O jovem coronel do Exército parece pretender liberalizar o regime, ao abraçar a era da informação e da tecnologia.

Um oftalmologista de 35 anos, fã de Phil Collins, promete revolucionar um dos mais autoritários e estagnados regimes do mundo árabe. Sua ferramenta principal: a Internet. "Ela vai entrar em todas as casas", profetiza. Seu país: a Síria. Seu nome: Bashar. Seu futuro: suceder o pai, Hafez Assad, no comando de uma poderosa dinastia do Oriente Médio.

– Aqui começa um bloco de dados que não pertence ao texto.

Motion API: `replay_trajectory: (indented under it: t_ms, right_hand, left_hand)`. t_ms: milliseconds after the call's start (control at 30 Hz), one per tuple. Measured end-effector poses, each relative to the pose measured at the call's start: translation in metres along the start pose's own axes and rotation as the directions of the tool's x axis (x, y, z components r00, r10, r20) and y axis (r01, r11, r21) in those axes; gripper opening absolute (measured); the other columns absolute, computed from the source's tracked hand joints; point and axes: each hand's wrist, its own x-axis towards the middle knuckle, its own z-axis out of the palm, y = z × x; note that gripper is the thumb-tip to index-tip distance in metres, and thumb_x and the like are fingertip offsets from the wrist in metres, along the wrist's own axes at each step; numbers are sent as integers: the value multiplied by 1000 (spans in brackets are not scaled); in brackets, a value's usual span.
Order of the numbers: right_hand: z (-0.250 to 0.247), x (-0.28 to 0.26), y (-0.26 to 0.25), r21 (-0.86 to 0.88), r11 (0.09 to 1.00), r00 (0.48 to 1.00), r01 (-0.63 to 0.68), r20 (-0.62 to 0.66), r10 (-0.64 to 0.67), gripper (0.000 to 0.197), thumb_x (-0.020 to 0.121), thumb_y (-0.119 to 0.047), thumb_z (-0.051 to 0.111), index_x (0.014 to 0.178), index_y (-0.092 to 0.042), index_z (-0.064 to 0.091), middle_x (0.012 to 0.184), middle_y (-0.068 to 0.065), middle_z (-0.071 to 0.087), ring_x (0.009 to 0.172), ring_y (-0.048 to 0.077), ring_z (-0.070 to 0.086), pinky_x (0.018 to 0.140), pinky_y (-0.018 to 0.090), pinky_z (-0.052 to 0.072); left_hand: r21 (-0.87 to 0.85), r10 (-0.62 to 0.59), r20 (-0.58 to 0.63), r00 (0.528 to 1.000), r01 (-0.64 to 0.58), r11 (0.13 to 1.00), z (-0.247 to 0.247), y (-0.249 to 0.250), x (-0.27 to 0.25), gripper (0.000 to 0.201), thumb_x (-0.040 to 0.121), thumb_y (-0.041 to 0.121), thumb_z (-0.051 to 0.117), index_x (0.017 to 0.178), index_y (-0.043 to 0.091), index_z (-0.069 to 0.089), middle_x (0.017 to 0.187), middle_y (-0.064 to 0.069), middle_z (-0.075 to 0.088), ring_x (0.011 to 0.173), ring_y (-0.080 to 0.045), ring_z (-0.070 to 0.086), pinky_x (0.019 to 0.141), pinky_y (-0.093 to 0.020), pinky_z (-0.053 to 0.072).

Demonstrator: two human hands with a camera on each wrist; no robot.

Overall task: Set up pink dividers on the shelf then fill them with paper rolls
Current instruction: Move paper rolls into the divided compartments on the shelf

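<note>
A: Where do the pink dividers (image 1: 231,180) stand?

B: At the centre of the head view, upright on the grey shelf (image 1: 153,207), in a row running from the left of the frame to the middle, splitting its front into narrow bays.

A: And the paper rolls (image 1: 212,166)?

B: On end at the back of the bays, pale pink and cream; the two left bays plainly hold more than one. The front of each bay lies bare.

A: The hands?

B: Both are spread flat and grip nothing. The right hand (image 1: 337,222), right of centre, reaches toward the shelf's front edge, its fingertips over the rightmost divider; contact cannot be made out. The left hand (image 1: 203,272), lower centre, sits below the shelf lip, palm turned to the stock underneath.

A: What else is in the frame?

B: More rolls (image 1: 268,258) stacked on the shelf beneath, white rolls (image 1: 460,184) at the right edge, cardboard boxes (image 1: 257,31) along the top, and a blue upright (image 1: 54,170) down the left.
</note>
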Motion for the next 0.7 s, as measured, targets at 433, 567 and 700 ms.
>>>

A fascinação de Bashar pelo mundo da Internet simboliza as mudanças que pairam sobre o mundo árabe, agora cercado pela onda irresistível da globalização e alvo de ameaças lancinantes aos regimes montados sobre aparatos repressivos e sobre o monopólio da informação. Atualmente, a Síria ainda censura com fervor medieval sua imprensa, seja ela escrita, televisada ou radiofônica. Damasco, ainda dominada pelos estertores de um Hafez Assad doente, estende as garras de seu controle à incipiente Internet, no país, que tem hoje apenas dois mil assinantes num gigantesco mercado potencial de 17 milhões de pessoas.

"Como uma questão de princípio, eu gostaria que todos pudessem ver tudo", comenta Bashar num encontro com jornalistas estrangeiros na capital síria, em abril. "Quanto mais você vê, mais você se aperfeiçoa...o conhecimento é ilimitado". Palavras inimagináveis na boca do pai Hafez, elas saem quase como música no discurso do filho educado em Londres.

A diferença geracional também é tratada com surpreendente franqueza por um filho dileto do cinzento regime sírio. "A nova geração quer idéias novas, nova esperança", constata Bashar, para depois resumir as mudanças que atropelam o mundo de hoje: "A diferença entre meu pai e meu avô era pequena, sob todos os pontos de vista. A diferença entre mim e meu pai é maior...A diferença entre mim e a geração dez anos mais jovem é grande".

Detalhes de suas idéias e propostas não acompanham a crueza com que Bashar expõe seus pontos de vista. Sabe-se que ele saúda mudanças, mas por enquanto apenas pode-se especular sobre seu exato plano de vôo. Não há nada muito concreto.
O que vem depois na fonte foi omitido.